Miracle at St. Anna will doubtless be extolled by people who mistake Lee’s righteous clobbering for moral seriousness. But compare any scene to Rachid Bouchareb’s Indigènes (stupidly retitled Days of Glory in the U.S.), in which Algerians—French citizens—fight for a country that gives them no rights: The storytelling is measured, the encounters glancing but rich, the violence more devastating for its restraint. Compare the Taviani brothers’ sublime Night of the Shooting Stars, in which comedy bleeds into tragedy and the characters have so much stature you can’t believe they’re killing one another so absurdly.
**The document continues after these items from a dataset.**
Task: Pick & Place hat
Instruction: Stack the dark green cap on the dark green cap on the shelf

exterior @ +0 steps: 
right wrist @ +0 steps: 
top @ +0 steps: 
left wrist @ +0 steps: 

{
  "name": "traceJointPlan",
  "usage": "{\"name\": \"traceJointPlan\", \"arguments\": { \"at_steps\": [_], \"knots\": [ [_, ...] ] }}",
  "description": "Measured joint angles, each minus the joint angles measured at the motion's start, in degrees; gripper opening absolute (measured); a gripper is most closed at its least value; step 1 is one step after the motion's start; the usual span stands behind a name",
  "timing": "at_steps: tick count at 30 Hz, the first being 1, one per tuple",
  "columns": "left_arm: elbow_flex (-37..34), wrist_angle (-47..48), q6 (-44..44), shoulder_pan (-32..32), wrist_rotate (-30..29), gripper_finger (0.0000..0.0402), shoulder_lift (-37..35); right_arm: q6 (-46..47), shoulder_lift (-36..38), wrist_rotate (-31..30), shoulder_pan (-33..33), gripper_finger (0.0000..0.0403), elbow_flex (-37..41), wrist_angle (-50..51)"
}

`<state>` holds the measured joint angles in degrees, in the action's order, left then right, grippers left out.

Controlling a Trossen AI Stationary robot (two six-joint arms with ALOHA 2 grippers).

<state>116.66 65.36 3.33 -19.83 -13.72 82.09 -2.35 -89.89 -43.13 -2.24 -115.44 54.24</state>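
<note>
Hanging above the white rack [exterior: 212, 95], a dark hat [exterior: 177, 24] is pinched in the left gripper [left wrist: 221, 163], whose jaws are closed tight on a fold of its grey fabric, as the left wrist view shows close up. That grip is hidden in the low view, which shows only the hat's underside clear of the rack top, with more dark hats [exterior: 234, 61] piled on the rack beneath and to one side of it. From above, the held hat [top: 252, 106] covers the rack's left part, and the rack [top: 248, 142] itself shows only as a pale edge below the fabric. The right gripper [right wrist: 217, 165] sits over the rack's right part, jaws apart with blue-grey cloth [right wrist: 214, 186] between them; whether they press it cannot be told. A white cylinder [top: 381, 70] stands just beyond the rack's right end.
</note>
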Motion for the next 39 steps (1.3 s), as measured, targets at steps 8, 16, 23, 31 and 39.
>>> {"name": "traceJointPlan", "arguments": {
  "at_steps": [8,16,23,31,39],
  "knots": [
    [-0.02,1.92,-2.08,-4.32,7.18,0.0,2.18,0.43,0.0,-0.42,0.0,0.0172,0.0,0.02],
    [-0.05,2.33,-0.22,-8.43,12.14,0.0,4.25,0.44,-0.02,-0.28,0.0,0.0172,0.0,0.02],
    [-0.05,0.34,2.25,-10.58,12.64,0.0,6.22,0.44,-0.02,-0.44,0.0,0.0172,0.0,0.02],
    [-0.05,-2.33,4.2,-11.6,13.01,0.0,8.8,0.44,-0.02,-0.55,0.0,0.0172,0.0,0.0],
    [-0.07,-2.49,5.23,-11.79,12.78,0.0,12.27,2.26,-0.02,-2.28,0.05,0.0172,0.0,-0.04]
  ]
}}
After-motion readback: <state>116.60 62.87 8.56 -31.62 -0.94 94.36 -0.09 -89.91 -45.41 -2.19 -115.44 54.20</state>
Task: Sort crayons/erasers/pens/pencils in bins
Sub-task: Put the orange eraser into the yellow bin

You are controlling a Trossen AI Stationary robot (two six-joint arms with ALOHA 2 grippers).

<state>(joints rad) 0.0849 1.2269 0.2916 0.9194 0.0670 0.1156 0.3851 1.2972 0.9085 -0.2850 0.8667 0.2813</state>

Lee’s climax is part punishing bloodbath, part florid religious uplift, and the coda is so maladroit it’s hard to believe anyone on-set could keep a straight face. (Does Lee believe this crap, or is he trying to outdo the end of Saving Private Ryan—which barely worked?)
When Lee made his studio caper picture, Inside Man, a lot of us praised his light touch, even his slickness, and I fear that might have been interpreted as a call for him to be more ingratiating to the mainstream audience and his Hollywood masters. It wasn’t. It was that he finally seemed to have enough confidence in his storytelling to keep his agenda below the surface. In movies like Miracle at St. Anna, the humanity can’t be force-fed or captured on a placard. It’s too evanescent. It’s only a miracle if it rises up out of the screen, as if by force of nature. It’s only a miracle if it looks easy.
Briefly: Choke, from Chuck Palahniuk’s typically overheated novel about a sex addict who blames his crazy mother, is the first movie chockablock with nude women I’ve ever fought to stay awake at. Sam Rockwell strips himself down to pure appetite and has a buoyant spirit. But the film sure doesn’t. It’s bizarrely flat—it has no affect. It’s like Palahniuk translated into Robotese … The New York Film Festival opens with Laurent Cantet’s The Class, in which a Paris high-school teacher, François (played by François Bégaudeau, who wrote a memoir about teaching), labors over the course of a year to engage his mostly poor, multiracial students. The class scenes were largely improvised and seem to unfold in real time—they go on and on. Yet they’re each a cliffhanger. Great teaching is presented as an exhausting series of negotiations, the meaning in the minutiae—sometimes in the smallest of exchanges. For most of the film, François is an inspiring figure; then something, for a variety of reasons, snaps, and he becomes piggish and irrational. He does bad. Yet we never entirely abandon him. The process has been so fraught. The Class is a true movie miracle: fragile yet indelible. (It opens commercially in December.)